= Gideon Acland =

Merchant, spouse of Maria Lawford, of Tiverton

Gideon Acland (1777–1819) was an English merchant and commodity broker. His surname was commonly spelled Ackland.

==Life==
The son of Gideon Acland of Tiverton, Devon, he was educated at Blundell's School from 1787 to 1792. His father, a mercer, died in 1799.

Acland joined the Unitarian Society in 1803, address Peckham. That year Gideon Acland & Co., grocers and sugar-factors, were in business at 57 Cannon Street, London. In 1805 Acland was a commodity broker. He fell victim to James Elkin Daniels, later a notorious fraudster, in a forward bargain deal over saltpetre. He ended as a creditor, money he had paid on behalf of Daniels being treated as a forced loan.
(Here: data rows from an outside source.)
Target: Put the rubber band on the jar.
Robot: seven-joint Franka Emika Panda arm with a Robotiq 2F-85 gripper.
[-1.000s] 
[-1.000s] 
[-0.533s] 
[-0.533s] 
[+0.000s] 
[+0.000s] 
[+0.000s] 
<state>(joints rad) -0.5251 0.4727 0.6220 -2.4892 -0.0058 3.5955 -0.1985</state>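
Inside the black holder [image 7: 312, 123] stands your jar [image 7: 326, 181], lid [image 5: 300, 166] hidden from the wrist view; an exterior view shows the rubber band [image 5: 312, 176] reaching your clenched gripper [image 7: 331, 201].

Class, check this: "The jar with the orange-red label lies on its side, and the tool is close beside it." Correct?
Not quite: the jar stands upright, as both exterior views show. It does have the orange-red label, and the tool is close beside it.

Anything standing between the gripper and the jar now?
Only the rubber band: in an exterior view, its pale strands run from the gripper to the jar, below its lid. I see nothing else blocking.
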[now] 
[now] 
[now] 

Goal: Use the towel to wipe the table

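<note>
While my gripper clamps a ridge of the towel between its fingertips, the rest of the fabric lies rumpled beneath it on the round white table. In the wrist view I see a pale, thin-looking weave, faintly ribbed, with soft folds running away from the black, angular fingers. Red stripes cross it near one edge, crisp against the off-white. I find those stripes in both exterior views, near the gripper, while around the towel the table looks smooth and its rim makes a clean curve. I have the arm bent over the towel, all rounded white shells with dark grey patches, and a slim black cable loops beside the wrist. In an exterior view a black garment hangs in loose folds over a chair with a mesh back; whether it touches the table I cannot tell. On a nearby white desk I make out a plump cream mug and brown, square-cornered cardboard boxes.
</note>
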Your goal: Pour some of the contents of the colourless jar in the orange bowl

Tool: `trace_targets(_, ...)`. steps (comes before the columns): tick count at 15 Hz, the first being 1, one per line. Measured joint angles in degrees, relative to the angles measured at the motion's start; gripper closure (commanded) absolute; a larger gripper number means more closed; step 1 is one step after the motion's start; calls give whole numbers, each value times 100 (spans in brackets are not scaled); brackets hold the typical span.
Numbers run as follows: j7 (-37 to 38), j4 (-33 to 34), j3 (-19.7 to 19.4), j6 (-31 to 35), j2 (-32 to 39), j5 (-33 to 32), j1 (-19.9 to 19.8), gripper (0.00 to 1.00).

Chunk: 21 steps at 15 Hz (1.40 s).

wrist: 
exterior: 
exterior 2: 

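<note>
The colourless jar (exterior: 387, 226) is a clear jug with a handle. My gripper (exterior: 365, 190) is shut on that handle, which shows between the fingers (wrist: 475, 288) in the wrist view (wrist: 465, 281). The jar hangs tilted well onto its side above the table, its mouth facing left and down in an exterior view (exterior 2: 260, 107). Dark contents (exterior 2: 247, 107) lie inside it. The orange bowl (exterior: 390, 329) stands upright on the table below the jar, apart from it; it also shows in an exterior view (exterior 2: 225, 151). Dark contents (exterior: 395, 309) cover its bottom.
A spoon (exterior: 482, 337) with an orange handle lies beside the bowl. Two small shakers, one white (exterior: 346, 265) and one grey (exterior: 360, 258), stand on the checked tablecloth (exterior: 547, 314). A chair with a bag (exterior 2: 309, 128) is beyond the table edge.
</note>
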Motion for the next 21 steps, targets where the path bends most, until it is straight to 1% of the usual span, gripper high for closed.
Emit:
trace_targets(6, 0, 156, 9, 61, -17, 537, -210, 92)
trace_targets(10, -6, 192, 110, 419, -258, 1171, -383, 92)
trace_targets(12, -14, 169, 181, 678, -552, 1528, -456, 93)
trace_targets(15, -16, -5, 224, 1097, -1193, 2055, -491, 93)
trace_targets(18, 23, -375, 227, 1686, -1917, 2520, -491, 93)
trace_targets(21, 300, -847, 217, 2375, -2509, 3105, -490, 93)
In 1812 Acland was one of a group of petitioners against the 1807 Orders in Council, restricting trade with continental Europe, asked to give evidence to a parliamentary committee. The Alumni Cantabrigienses entry for his son Charles indicates that he was at some point a merchant at Antwerp. In his testimony, Acland said that the effect of the 1806 Berlin Decree, in which Napoleon restricted trade with the United Kingdom, was via strict enforcement in Dutch ports to tie up much shipping, including vessels under his direction, during 1807, and also at Bremen.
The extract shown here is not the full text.